- [Activity]: For this exercise, copy the data exactly and omit any images.

- [Dataset extract]:
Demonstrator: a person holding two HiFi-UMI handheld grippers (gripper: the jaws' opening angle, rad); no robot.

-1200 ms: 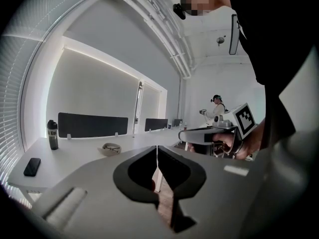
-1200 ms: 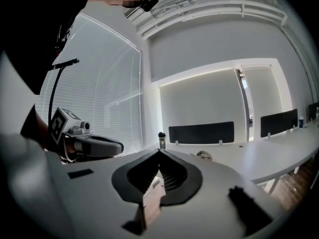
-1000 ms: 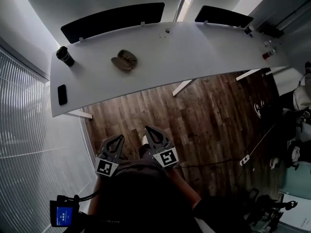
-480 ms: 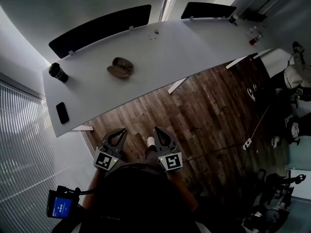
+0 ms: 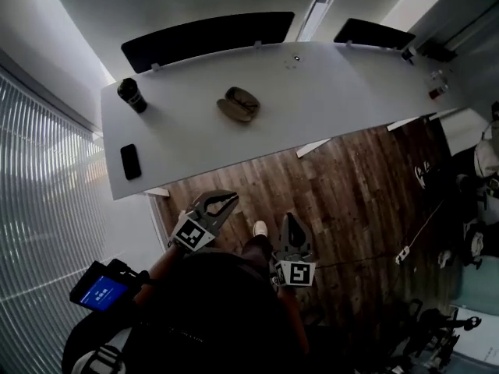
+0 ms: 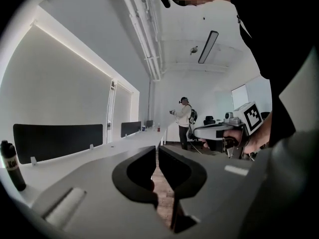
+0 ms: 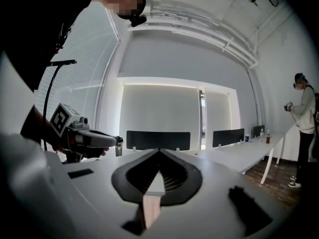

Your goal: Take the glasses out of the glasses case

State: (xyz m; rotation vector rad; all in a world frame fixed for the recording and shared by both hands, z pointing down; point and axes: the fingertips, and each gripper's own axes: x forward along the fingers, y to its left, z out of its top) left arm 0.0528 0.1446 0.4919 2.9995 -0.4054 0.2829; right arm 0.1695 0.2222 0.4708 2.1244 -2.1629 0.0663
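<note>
Glasses case (image 5: pixel 238 104) sits mid-surface on white bench (image 5: pixel 335 92), well apart from both grippers; glasses not discernible at this range. Left gripper (image 5: pixel 228 201) low over wood floor (image 5: pixel 351 185), jaws closed to thin slit, empty. Right gripper (image 5: pixel 290 223) near it, jaws tip-to-tip, empty. Risks: arriving with jaws unopened likely knocks light case along smooth bench; pulling glasses without pinning case could drag case too; grip on lens may slip.

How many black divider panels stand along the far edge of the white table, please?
2. One long panel stands behind the glasses case; a shorter panel stands further right. More may lie outside the frame.
</note>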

- [Task answer]:
Demonstrator: a person holding two HiFi-UMI handheld grippers (gripper: the jaws' opening angle, rad); no robot.

-1200 ms: 
-1200 ms: 
-1000 ms: 
-480 ms: 
+0 ms: 
+0 ms: 
+0 ms: 

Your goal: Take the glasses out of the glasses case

State: (xyz m; rotation vector rad; all in a world frame fixed for the recording and shared by both hands, z pointing down; point and axes: the fingertips, and each gripper's own axes: x forward along the fingers, y to its left, z out of its top) left arm 0.0528 0.1446 0.4919 2.9995 -0.4054 0.2829; right arm 0.1695 0.2222 0.4708 2.1244 -2.1629 0.0663
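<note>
Glasses case (image 5: pixel 238 104) sits mid-surface on white bench (image 5: pixel 335 92), well apart from both grippers; glasses not discernible at this range. Left gripper (image 5: pixel 228 201) low over wood floor (image 5: pixel 351 185), jaws closed to thin slit, empty. Right gripper (image 5: pixel 290 223) near it, jaws tip-to-tip, empty. Risks: arriving with jaws unopened likely knocks light case along smooth bench; pulling glasses without pinning case could drag case too; grip on lens may slip.

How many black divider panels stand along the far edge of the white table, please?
2. One long panel stands behind the glasses case; a shorter panel stands further right. More may lie outside the frame.
</note>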

No further work remains on the exercise.